Sitting there, trying your hardest not to cower, fear slithering back into the edges of your mind from dark corners, you feel your desperate mantra drift ever further away in the realization that just because magic is real, doesn't make everything magically okay now.

L&amp;S

You are seventeen watching yourself watch your headmaster condemn you like a lamb for thanksgiving dinner and being called upon it by a man you have spent almost half your life learning how to hate by learning how to hate him.

You are seventeen and you wonder, for the first time in your memory, just for a moment, if that means you might actually be worth something more than a lamb.

You are seventeen when you start to wonder if just perhaps, you might just be worth something at all, after all.

L&amp;S

You are six and have just learned to read when you sneak into the school library at lunch and crack open the moldering and slightly soggy Webster dictionary perched precariously on a shelf just far enough above your head to be dangerous if you weren't abnormally strong for your small stature-no mean feat when doing 8 hours of chores on if-you-were-lucky-literally-a-crust-of-mouldy-bread-a-day.

You carefully lift the tome down with slight difficulty and quietly kneel, years of ingrained slap-enforced conditioning preventing furniture ever looking like a good option to the floor, even when you are relatively likely to be completely undisturbed.

You flip carefully through the sticky, greying pages, careful not to tear any of the pages any further, mouthing the as yet unfamiliar letters as they slowly squelch past your small stick-like fingers.

You find the word easily enough, carefully sounding out each letter, even though, until two weeks ago, you knew it better than your own name, because it was the only name you'd ever known.

It is the second week of September in your first year of primary and you have just read your first complete word.

F.R.E.A.K

L&amp;S

You are fifteen and have just broken into your professor's mind and then been summarily thrown out again, but not quickly enough.

The glass shattering around your head is somehow still less disturbing than the unpleasant realization that you have just slid into a chair without permission and isn't that ironic, that your whale of an uncle is still more terrifying than anyone you've ever encountered-megalomaniac mass murderers notwithstanding.

Still, all that pales in the face of the haunting realization you are caught up in that in that memory, you had a heck of a lot more in common with your most hated professor than with your own godfather, let alone your father. Even more disturbing perhaps, you are actually not sure you'd want it to be the other way around at all.

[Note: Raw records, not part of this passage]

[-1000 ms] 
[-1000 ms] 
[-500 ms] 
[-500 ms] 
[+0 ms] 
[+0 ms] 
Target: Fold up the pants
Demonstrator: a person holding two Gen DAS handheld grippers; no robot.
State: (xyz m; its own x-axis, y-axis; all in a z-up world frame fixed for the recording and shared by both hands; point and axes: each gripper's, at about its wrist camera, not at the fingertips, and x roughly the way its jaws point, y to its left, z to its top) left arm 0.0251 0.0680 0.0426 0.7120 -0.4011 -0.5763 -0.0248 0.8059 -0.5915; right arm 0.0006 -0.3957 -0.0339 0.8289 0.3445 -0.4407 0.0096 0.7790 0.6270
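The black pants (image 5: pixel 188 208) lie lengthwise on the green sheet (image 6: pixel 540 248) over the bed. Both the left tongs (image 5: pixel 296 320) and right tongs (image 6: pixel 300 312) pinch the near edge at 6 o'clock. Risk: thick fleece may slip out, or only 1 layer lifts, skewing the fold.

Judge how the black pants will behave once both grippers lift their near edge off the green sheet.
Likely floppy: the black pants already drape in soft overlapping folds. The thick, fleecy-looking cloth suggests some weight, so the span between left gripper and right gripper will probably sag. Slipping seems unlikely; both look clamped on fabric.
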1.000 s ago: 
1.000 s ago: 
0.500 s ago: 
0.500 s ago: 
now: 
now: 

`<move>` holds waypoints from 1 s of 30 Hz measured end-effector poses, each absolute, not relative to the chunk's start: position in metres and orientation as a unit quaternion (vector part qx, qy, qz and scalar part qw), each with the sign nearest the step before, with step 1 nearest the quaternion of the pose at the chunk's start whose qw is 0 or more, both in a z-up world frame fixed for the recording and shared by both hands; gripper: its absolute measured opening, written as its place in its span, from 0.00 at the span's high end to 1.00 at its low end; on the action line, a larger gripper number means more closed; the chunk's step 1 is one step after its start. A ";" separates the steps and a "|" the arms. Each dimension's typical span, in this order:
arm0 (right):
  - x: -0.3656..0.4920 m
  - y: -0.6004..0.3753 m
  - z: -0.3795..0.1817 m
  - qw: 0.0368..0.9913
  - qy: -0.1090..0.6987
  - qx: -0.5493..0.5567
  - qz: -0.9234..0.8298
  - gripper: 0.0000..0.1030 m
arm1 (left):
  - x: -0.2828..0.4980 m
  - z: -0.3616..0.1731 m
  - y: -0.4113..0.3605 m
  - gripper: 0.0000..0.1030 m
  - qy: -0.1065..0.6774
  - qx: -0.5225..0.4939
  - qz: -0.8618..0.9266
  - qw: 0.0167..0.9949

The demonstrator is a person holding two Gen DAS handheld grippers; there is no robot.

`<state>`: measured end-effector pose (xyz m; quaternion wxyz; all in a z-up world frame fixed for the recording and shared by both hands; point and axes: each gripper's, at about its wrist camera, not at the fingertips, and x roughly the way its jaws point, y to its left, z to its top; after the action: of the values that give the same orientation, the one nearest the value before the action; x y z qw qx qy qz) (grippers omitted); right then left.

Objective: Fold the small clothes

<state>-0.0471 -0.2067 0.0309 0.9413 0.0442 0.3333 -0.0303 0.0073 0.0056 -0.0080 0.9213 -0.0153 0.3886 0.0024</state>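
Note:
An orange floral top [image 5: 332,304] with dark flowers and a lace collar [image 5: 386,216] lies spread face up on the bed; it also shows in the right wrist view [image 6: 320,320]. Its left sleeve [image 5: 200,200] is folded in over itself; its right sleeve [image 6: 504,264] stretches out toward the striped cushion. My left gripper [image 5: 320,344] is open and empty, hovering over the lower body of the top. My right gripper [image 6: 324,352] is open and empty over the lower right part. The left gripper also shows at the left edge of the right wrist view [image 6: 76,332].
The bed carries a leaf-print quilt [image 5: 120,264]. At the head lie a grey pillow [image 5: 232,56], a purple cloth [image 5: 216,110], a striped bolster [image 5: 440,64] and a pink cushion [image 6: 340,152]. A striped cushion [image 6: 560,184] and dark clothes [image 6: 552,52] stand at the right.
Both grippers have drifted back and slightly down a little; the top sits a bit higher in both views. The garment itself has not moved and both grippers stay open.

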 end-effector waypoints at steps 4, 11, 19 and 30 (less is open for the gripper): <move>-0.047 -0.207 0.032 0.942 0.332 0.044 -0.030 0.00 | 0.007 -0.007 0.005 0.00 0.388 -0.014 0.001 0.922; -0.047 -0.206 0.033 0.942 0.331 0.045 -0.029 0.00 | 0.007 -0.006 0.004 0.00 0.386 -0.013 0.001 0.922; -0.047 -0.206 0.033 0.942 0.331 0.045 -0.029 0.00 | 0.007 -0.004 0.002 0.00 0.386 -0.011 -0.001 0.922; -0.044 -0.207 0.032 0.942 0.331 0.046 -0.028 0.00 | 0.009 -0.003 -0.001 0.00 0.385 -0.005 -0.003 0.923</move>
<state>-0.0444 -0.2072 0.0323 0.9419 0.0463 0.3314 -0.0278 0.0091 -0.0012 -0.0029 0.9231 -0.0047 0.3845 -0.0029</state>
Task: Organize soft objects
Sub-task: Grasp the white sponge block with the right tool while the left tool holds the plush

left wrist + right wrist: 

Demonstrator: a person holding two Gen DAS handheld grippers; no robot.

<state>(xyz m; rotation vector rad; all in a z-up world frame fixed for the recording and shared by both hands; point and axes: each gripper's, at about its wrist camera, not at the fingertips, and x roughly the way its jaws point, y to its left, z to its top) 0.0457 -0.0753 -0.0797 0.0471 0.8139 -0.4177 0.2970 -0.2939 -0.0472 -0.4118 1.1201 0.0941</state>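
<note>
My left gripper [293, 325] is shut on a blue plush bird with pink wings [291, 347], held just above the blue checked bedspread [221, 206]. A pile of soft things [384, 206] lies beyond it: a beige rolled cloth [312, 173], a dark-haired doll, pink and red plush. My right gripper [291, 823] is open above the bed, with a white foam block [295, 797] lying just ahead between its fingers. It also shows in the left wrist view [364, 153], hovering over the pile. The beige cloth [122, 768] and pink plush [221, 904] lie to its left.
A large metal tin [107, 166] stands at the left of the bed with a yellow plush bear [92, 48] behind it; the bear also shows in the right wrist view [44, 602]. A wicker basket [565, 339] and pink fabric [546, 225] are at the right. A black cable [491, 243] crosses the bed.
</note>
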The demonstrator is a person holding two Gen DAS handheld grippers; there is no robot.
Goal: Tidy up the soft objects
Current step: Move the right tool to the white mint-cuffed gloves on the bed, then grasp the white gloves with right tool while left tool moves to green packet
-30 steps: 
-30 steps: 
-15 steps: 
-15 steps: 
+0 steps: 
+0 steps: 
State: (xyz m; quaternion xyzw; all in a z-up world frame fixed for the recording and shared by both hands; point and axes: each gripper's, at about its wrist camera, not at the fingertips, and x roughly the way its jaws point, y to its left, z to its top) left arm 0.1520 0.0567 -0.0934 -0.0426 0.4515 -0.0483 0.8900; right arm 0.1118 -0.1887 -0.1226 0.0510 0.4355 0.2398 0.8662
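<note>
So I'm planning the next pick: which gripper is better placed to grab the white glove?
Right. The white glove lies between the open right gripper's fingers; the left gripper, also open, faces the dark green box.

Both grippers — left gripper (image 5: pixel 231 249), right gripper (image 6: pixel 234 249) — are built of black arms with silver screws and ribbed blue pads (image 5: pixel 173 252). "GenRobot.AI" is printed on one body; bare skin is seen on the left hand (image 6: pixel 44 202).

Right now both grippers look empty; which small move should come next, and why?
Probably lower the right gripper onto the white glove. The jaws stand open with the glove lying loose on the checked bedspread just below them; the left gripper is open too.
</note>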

As you flee out into the passageway, your decrepit trainers slapping against the hard, slick stones, the omnipresent smell of perpetual damp reminding you of nothing but your old primary school library at midday in September, you can't help but wonder how old Snape was when he learned to use a dictionary.

L&amp;S

You don't hate your aunt. Petunia, that is. After you come of age, you make not further claim to the dog loving Marge.

Not that Petunia was ever any nicer to you; she spent your childhood figuring out ever more creative ways to attempt to maim you with kitchen utensils. Yet somehow, something about your aunt always stirs something inside your chest that has always been disturbingly dead in reference to Vernon and Dudley, ever since you were small. Why this is you never quite figure out, back then.

As a teenager, watching Mrs. Weasley squeeze the life near out of Ron after your latest close call with deadly arachnids, you chalk it all up to the wish for a tangible maternal figure.

Three years older and only slightly taller, you gaze at a picture of your mother laughing at something and you remember tears and flames and flashes of red and you think you finally know the answer.

L&amp;S

You forget the black until you are seventeen, standing on the shores of the center of the black lake, gazing on an austere black headstone, tears of your own slowly dripping down onto the ground, mingling with the torrential rain lending rather a cinematic atmosphere to the vista.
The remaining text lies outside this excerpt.